The BBC’s weekly The Boss series profiles different business leaders from around the world. This week we speak to serial UK entrepreneur Andy Scott.
When Andy Scott was run over by a taxi, breaking both his legs and all his fingers, it was the least of his problems.
“The accident was my fault,” he says. “I was walking across a road in Washington DC in the early hours of the morning, and looking at emails on my phone.
“I wasn’t paying any attention, and a taxi ploughed into me, throwing me onto its roof.”
A successful young British businessman, Andy was visiting the US in 2008 after sailing his yacht across the Atlantic. But as he was rushed the hospital, the main concern of the then 29-year-old was his collapsing business back in the UK.
A self-made millionaire, Andy had built up a property, hotels and bars empire. And he lived a life of luxury. In addition to the 130ft (38m) boat he flew his own aircraft and drove two Ferraris.
Yet over-extended on his loans, when the 2008 global financial crisis hit he lost everything.
“When I was in my 20s the banks were throwing money at me,” he says. “As I had never seen an economic downturn I didn’t realise the downside to that. Then the financial crisis happened, and I literally got wiped out. I avoided going bankrupt, but I lost about £6m. Everything was repossessed.”

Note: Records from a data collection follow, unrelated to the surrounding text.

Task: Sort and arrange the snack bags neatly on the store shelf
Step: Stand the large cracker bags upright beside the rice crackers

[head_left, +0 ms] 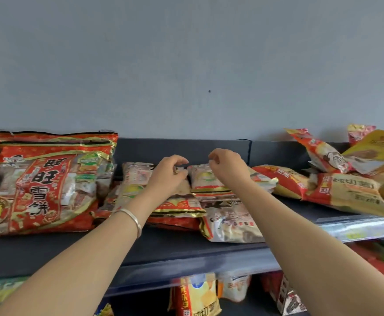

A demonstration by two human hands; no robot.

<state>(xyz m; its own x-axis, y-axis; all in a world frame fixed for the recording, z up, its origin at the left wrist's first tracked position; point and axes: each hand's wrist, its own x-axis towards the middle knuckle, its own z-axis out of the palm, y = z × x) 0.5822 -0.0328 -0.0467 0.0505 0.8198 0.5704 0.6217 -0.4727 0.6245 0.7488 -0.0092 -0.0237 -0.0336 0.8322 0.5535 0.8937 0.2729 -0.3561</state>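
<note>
Head view, from the left: at least two big red bags (45, 179) stand upright on the shelf (49, 252). Mid-shelf, some five pale bags (230, 222) lie flat in a heap. The left hand (170, 172) pinches one's far edge; the right hand (227, 166) curls over its neighbour, grip unclear. I'd lift both corners evenly so it stands square. Rightward, about five yellow-red bags (346, 192) sprawl.

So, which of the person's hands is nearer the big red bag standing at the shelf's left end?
Left. The left hand is over the flat bags just right of the big red bag; the right hand is further right, beyond the left hand.
</note>
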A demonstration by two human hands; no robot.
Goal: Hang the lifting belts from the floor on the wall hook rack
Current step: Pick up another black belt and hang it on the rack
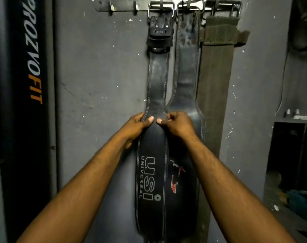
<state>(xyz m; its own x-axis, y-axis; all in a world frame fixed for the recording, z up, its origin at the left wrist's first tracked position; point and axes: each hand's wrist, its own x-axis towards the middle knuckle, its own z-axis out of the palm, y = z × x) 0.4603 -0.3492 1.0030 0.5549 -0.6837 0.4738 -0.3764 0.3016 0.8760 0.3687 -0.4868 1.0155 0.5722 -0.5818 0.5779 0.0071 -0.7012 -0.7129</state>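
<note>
Head view, facing grey wall [100,67]. Noted 3 lifting belts hanging side by side from wall hook rack [124,8] at top of frame, metal buckles up at the hooks. Leftmost: USI belt [152,172], black with white stitching, "USI UNIVERSAL" lettering on wide lower part, overlapping front of red-logo belt [186,67], also black. Right of that, olive fabric belt [214,85]. Left grip [137,127] clamped on left edge of USI belt where strap widens, thumb flat on front face, fingers tucked behind. Right grip [177,125] pinching right edge at same height, thumb on front, fingers curled. Thumb tips near each other, not touching. Tall black pad [26,120] with "PROZVOFIT" lettering left of wall.
</note>
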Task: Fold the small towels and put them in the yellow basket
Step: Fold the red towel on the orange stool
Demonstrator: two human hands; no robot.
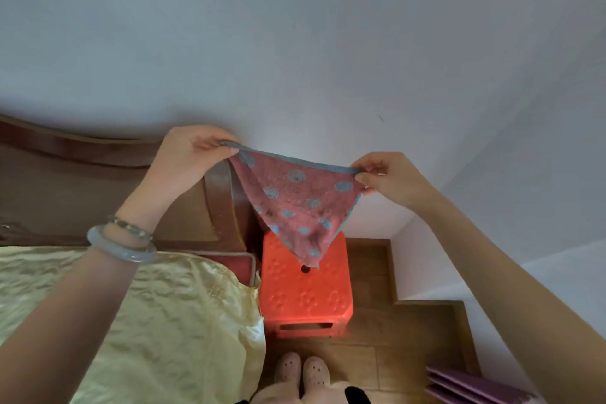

Andy says he was initially hit by dark depression, but then he vowed to rebuild his business – and his life. “I said to myself ‘just belief in yourself, you have done this before, you can make it back’.”
And that he did. Today, 11 years later, his London-based company – REL Capital – has a reported annual turnover of £30m, and his personal wealth is said to be around £25m.
Born and raised in Portsmouth on England’s south coast, Andy says he got his drive to earn money from his father-in-law who owned a number of sweet shops.
A keen rugby player and amateur boxer, Andy started to work as a doorman at Portsmouth nightclubs in 1995 when he was just 16.
“It seems very young, but it was legal to do the job at that age back then, and I was a big lad,” says the now 40-year-old. “It could be a bit rough – I was bottled a couple of times – but I actually really enjoyed the work.”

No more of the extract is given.